● Your instructions
Every line below between the one holding "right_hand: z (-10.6" and the one holding "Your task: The", inclusive, should be copied exactly, and no other line.

BEGIN Collected material

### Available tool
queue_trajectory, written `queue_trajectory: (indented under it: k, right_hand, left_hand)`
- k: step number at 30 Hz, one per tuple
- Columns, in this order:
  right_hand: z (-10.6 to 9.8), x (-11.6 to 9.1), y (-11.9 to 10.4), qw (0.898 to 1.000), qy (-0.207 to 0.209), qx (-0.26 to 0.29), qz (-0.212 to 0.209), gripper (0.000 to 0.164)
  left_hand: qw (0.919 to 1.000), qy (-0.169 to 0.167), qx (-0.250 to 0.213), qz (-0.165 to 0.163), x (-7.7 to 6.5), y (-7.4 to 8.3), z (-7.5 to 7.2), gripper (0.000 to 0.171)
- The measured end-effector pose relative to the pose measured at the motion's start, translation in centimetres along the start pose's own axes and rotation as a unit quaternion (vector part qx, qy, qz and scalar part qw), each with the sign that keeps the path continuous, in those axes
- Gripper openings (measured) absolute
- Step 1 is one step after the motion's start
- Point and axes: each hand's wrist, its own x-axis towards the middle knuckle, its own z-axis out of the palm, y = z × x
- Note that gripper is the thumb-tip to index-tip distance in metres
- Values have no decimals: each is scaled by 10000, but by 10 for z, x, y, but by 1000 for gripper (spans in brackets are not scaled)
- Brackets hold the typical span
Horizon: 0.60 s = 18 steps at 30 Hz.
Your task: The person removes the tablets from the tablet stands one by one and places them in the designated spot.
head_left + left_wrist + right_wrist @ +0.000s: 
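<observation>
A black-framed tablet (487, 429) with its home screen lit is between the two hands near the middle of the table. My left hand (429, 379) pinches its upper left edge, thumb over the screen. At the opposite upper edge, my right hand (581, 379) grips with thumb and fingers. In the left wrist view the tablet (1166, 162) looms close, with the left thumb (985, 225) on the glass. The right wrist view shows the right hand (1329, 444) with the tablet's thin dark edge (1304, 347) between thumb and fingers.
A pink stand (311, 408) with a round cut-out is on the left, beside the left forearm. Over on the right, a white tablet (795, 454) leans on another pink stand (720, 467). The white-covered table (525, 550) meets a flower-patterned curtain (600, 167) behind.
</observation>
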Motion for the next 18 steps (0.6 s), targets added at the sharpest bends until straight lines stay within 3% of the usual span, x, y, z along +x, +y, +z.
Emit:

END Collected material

● Response box
  right_hand: z (-10.6 to 9.8), x (-11.6 to 9.1), y (-11.9 to 10.4), qw (0.898 to 1.000), qy (-0.207 to 0.209), qx (-0.26 to 0.29), qz (-0.212 to 0.209), gripper (0.000 to 0.164)
  left_hand: qw (0.919 to 1.000), qy (-0.169 to 0.167), qx (-0.250 to 0.213), qz (-0.165 to 0.163), x (-7.7 to 6.5), y (-7.4 to 8.3), z (-7.5 to 7.2), gripper (0.000 to 0.171)
- The measured end-effector pose relative to the pose measured at the motion's start, translation in centimetres along the start pose's own axes and rotation as a unit quaternion (vector part qx, qy, qz and scalar part qw), each with the sign that keeps the path continuous, in those axes
- Gripper openings (measured) absolute
- Step 1 is one step after the motion's start
- Point and axes: each hand's wrist, its own x-axis towards the middle knuckle, its own z-axis out of the palm, y = z × x
- Note that gripper is the thumb-tip to index-tip distance in metres
- Values have no decimals: each is scaled by 10000, but by 10 for z, x, y, but by 1000 for gripper (spans in brackets are not scaled)
- Brackets hold the typical span
Horizon: 0.60 s = 18 steps at 30 Hz.
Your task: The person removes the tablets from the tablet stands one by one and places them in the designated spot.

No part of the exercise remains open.